== Segment start ==

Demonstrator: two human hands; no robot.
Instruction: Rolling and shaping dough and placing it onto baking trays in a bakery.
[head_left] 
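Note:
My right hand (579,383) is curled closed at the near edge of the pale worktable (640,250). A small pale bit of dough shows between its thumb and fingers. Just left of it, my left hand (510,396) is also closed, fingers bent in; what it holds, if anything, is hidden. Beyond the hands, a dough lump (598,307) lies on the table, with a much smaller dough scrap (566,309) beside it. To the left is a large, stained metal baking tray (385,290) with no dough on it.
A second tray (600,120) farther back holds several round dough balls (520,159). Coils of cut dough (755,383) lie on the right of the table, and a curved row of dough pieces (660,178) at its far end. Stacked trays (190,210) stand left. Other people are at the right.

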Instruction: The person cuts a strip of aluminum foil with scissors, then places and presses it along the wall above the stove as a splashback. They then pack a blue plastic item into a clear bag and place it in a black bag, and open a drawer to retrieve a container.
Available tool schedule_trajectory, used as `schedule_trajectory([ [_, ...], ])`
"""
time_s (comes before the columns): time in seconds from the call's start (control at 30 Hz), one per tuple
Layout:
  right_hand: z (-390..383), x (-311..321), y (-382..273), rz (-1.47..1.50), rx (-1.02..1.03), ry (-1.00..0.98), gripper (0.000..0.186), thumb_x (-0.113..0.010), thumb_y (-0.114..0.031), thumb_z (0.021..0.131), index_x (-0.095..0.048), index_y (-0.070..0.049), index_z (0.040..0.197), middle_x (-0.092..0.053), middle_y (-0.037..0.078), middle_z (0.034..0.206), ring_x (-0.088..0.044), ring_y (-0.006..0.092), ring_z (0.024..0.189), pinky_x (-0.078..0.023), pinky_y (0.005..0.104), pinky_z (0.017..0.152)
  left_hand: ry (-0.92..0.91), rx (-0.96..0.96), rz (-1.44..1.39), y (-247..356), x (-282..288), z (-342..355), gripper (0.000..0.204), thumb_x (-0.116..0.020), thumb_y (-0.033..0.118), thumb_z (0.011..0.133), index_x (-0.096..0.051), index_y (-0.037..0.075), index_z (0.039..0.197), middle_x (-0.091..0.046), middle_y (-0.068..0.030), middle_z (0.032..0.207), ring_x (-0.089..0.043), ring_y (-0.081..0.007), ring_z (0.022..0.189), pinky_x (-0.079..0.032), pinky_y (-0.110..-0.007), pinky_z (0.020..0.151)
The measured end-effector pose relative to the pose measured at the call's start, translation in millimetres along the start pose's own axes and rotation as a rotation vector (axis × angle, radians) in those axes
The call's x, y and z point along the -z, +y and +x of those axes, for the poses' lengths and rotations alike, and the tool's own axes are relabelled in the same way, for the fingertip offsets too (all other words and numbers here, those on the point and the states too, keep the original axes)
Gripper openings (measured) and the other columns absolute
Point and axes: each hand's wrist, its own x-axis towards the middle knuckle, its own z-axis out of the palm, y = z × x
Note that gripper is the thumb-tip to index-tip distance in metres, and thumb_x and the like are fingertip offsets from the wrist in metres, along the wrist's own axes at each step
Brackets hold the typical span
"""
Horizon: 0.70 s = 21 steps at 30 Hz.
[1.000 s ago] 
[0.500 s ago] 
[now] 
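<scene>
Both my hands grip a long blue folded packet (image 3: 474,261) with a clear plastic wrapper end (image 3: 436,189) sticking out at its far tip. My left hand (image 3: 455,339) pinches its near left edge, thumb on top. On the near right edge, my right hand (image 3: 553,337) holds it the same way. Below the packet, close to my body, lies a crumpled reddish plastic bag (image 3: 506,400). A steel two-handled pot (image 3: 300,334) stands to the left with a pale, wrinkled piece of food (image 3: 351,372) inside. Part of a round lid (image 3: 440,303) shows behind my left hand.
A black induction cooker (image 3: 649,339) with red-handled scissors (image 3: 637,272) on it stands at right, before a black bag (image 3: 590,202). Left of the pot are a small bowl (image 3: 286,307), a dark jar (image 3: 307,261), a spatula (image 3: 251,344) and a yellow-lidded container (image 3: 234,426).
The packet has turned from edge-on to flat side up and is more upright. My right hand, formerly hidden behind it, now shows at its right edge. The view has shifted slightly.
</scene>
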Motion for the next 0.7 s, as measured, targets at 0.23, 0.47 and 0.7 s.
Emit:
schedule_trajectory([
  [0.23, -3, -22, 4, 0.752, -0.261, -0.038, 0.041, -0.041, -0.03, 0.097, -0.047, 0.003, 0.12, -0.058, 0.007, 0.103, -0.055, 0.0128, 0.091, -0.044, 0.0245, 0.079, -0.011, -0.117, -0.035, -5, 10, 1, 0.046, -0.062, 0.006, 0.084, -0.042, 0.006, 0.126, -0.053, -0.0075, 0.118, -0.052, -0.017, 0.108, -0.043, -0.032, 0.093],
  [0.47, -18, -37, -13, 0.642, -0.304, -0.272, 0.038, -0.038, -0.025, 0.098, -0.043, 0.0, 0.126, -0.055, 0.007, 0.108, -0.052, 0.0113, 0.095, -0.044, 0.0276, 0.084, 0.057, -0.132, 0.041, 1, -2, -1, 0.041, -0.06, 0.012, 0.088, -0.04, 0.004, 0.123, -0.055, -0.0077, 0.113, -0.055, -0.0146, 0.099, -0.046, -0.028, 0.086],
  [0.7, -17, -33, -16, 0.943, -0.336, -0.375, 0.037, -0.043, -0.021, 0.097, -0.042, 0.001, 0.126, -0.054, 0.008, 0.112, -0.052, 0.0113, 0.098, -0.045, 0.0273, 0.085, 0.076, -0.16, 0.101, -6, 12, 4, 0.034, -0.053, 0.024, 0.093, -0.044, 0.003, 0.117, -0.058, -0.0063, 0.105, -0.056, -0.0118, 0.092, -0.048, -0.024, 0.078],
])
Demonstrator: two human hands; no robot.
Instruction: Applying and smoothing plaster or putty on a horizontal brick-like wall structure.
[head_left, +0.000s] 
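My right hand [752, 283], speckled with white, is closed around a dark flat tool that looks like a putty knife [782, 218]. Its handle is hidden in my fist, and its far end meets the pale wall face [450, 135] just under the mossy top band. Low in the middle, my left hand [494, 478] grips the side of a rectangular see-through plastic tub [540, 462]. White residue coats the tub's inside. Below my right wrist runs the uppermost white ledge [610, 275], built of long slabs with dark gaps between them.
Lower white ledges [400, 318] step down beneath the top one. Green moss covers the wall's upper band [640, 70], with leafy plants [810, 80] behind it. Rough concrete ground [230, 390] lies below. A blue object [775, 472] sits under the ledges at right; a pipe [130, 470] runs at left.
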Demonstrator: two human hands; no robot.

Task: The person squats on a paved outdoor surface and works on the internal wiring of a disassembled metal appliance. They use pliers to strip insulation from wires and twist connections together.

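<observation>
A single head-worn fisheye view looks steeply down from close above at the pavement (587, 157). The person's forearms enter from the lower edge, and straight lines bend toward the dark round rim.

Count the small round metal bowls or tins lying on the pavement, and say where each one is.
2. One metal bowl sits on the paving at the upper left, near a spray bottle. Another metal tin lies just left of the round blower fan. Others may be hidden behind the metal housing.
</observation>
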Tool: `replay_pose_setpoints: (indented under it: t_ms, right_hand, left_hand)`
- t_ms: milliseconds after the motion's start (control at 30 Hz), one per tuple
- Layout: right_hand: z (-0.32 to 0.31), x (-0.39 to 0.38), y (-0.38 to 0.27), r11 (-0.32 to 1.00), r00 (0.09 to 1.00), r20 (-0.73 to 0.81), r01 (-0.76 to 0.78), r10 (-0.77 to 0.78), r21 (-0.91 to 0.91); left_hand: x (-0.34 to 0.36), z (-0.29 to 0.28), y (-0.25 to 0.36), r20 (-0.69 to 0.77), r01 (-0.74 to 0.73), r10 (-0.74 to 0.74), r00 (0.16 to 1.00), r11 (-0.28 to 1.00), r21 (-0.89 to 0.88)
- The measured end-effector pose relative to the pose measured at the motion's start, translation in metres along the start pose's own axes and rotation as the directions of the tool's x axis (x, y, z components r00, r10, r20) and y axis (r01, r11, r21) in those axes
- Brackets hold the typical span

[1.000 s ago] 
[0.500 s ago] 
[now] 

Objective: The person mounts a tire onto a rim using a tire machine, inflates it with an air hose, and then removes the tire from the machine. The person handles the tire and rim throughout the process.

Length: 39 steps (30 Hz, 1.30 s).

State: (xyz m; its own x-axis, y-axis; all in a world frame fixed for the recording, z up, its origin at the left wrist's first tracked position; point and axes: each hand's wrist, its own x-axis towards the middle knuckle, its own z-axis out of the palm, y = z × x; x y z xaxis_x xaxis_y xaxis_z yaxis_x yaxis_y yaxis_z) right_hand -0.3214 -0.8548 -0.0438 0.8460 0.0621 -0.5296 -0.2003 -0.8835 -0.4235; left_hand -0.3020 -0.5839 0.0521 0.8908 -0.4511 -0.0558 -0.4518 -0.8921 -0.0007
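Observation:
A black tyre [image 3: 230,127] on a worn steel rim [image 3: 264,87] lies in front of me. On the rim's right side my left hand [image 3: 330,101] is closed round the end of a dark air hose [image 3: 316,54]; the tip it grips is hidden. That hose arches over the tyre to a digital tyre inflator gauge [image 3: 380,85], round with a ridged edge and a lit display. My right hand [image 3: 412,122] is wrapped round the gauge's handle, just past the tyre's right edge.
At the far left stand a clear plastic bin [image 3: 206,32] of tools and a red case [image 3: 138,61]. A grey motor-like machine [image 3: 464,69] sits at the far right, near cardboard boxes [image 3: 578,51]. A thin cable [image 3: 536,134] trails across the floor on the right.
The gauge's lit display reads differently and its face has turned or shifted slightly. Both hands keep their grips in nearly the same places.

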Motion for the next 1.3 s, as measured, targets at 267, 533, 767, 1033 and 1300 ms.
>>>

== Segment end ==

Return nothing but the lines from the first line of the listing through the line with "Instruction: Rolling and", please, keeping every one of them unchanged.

Demonstrator: two human hands; no robot.
Instruction: Rolling and shaping dough and placing it onto baking trays in a bakery.

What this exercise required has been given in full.